When the school board voted in December 2024 about the new Social Studies curriculum being piloted, an uproar followed.
A little more than a year later, and the school board approved the Houghton Mifflin Harcourt (HMH) curriculum, which teachers had piloted for two years.
Social Studies teachers were furious over the denial in 2024. Four of the seven school board members believed that the content contained a bias of omission, and therefore did not approve it.
“I was really angry … mostly at the BOE members that kept repeating how much they respected us as educators, but their actions said something to the contrary,” said Jimmy Adams, the former co-chair of the department.

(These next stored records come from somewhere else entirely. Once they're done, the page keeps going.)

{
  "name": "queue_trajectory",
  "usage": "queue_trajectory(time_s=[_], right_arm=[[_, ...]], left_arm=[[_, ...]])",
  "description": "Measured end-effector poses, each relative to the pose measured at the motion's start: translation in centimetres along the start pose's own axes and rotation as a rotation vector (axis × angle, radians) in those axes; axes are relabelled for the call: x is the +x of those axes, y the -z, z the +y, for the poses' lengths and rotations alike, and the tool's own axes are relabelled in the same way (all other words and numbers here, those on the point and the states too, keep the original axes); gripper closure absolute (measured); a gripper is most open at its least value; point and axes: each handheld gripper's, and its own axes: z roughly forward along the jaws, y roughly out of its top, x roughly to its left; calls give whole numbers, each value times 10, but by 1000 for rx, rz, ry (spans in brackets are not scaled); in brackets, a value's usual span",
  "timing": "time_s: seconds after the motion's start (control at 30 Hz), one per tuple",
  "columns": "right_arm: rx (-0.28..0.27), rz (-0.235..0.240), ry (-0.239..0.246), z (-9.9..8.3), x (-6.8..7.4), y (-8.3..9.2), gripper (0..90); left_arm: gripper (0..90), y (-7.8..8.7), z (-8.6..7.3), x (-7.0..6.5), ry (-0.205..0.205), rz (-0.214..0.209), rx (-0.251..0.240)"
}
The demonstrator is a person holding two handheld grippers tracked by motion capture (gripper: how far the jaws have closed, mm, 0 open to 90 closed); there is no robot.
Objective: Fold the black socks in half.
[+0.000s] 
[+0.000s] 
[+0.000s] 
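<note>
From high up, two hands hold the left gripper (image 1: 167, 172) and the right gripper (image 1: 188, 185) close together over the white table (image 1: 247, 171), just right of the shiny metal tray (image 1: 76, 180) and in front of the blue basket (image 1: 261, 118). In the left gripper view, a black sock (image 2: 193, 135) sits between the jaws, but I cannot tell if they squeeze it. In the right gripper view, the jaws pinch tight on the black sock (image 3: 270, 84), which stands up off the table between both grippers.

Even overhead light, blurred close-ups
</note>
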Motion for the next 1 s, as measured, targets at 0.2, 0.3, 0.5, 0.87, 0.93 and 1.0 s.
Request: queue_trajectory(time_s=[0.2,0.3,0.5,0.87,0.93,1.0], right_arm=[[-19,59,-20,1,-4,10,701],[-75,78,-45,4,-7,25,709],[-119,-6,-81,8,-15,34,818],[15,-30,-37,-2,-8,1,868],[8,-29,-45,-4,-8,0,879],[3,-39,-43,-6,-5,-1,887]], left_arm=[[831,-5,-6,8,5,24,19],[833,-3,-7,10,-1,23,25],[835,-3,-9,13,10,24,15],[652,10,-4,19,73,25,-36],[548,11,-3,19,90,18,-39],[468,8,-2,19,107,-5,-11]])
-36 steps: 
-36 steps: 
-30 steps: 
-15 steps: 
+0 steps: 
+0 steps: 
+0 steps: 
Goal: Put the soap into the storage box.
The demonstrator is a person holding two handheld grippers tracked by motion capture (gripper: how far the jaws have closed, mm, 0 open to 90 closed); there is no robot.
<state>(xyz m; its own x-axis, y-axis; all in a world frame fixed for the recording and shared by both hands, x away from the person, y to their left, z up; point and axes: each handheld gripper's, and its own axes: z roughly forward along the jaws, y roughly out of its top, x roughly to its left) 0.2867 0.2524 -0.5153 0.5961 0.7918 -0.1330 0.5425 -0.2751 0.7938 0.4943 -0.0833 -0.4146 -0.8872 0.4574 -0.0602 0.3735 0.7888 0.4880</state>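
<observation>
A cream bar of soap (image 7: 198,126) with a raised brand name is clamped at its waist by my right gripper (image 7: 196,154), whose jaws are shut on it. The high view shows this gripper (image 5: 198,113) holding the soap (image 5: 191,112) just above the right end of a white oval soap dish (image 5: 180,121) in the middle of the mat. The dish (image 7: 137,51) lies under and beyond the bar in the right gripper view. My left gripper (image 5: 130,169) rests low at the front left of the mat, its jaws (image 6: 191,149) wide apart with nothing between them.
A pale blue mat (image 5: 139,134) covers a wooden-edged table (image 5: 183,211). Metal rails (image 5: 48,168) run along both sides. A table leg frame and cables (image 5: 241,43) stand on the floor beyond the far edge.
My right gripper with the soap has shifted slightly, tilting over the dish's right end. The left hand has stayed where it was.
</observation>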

However, on Nov. 4, 2025, two of the four members who denied the curriculum were voted off the school board. With the arrival of new board members, the Social Studies department decided to reopen the conversation.
“Slowly but surely, we tried to plan our next steps, and we began to organize ourselves to keep the issue alive. We tried to answer arguments against the curriculum with words and actions that were meant to create discussion, not amplify disagreements,” Social Studies teacher Kendal Warkentine said. “We didn’t want to create controversy…we didn’t want to hide anything, but rather to foster a spirit of cooperation and compromise.”
After reviewing the curriculum again, the HMH curriculum was approved, and teachers began meeting with company representatives to learn how to implement it in the classroom.
“I voted to approve the curriculum,” Board of Education member Anne Phillips said. “With the combined 300 years of educator experience in the Social Studies department, coupled with my own research into the proposed curriculum, I felt that the curriculum met the standards for our students. I found the HMH curriculum to be quite neutral, with instruction that would lead to student critical thinking and exploration into subjects.”
Although Adams is no longer a teacher in Derby, the approval was still a win for him.
“(I was) very excited for my former colleagues and for the students,” he said. “We didn’t select HMH because we knew it was going to be controversial; we selected it because it was by far the best product for students for a variety of reasons that didn’t fit the previous BOE agenda. They put their political beliefs before the well-being of the students and their education.”
No matter what, Warkentine never gave up.
“I think it is important for students to realize the value of being quietly and firmly persistent,” he said. “We knew we had good material; we knew what we were asking for wasn’t the horrible, awful thing it was being made out to be. We knew we had to stand firm for the betterment of our students. We didn’t let setbacks stop us, rather we used them to see how we could strengthen and fortify our position and better answer our opposition.”